Japanese capital keeps flowing into real estate

Japanese investors continue pouring money into Vietnam real estate firms despite the prediction that hot growth will slow in the time to come.

Mitsubishi and Vietnamese Phuc Khang Groups established a joint venture - Phúc Khang Mitsubishi Corporation Holding (PKMC), specializing in developing Phuc Khang’s land fund valued at over US$500 million.

Japanese have poured big money into the Vietnamese real estate market through investments in Vietnamese real estate firms such as An Gia, Hung Thinh and Nam Long.

More recently, Tien Phat Real Estate JSC and Sanyo Homes from Japan organized a launch ceremony of Ascent Lakeside project in district 7. 

Mamoru Sera of Sanyo Homes said the conglomerate chose Vietnam for its housing development projects outside Japan because the country shows rapid economic development.

Le Hoang Chau, chair of HOREA (HCMC Real Estate Association), said the real estate sector in Vietnam would see stable growth in the coming time. Affordable houses, offices for lease and A-class apartments will still be in high demand, while 3-bedroom high-end apartments and condotels remain unknowns. 

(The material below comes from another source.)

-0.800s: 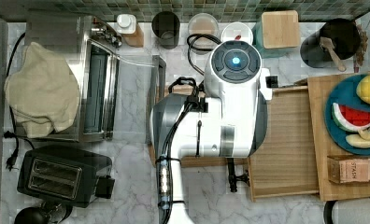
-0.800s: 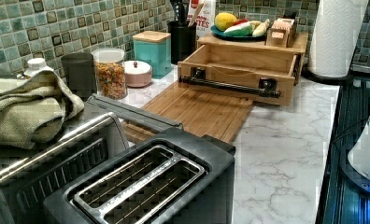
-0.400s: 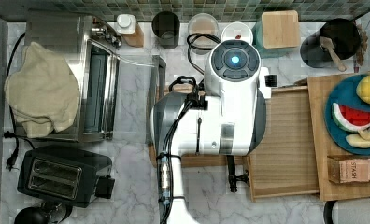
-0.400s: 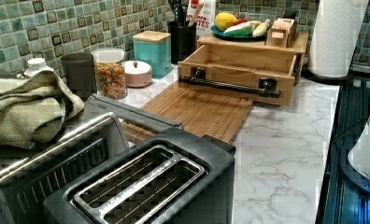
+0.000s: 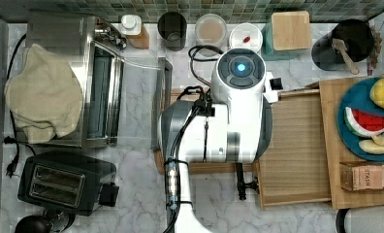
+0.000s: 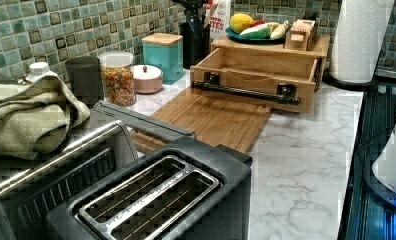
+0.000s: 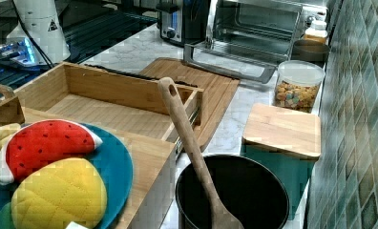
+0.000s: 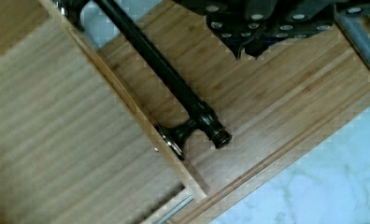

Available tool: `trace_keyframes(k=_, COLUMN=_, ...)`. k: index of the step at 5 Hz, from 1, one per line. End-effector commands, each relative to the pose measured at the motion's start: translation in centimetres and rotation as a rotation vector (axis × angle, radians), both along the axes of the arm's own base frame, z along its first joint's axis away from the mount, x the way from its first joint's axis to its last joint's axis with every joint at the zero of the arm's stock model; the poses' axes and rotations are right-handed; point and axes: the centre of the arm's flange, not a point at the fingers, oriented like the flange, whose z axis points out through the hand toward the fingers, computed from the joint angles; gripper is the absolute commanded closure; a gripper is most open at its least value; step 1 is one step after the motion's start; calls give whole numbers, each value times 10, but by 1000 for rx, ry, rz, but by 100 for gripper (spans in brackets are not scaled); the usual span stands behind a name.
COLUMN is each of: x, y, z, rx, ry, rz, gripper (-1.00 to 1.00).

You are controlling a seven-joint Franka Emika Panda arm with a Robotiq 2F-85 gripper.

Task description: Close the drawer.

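Top view, left to right: toaster (image 5: pixel 66 182) and toaster oven (image 5: pixel 100 80) at the top view's left. The arm (image 5: pixel 219 126) stands over the cutting board (image 5: pixel 204 167). To the top view's right, the drawer (image 5: pixel 296 145) is pulled out of its wooden box (image 5: pixel 333 141), its floor bare. The black handle (image 8: pixel 174 88) projects over the board. The gripper (image 8: pixel 258 28) hangs above the board beside the handle; its grip state cannot be determined.
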Motion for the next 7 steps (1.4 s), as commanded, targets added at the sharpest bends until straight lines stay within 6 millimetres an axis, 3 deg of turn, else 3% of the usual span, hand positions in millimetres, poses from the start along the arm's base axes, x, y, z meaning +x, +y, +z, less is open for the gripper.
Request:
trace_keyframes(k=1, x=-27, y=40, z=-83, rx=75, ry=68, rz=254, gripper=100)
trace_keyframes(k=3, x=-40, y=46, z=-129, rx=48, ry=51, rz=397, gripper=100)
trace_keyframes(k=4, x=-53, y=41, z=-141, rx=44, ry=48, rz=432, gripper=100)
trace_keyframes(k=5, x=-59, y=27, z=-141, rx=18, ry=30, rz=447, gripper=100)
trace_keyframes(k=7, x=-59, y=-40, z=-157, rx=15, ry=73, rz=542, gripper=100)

Therefore, Chau believes the increased presence of Japanese investors in Vietnam should be attributed to Vietnam-Japan economic relations rather than market performance.

An FIA (Foreign Investment Agency) report shows that Japan topped the list of 115 countries and territories which had FDI in Vietnam in 2017. The investment capital committed by Japanese investors reached US$9.11 billion, accounting for 25.4% of total FDI capital pledged.

Analysts said the No 1 position held by Japanese investors on the list of biggest foreign direct investors is not a surprise at all. 

Four years ago, the Japanese government began promoting investments overseas as a good solution to the trade balance of a country with an aging population like Japan. 

The Vietnamese real estate market attracts investors not only because of the young population, but also because of rapid urbanization. 

A World Bank report showed that the pace of urbanization in Vietnam was 3% in 2010-2015, equal to Thailand’s and higher than Indonesia, Singapore and the Philippines. The figures are expected to rise to 2.6% in 2015-2020 and 2.2% in 2020-2025, the highest level in the region.

A report  showed that of the 19 business fields which most attract foreign investment, real estate ranks third with registered capital of US$2.04 billion, accounting for 7.4% of total FDI (foreign direct investment) capital in Vietnam in the first 10 months of the year.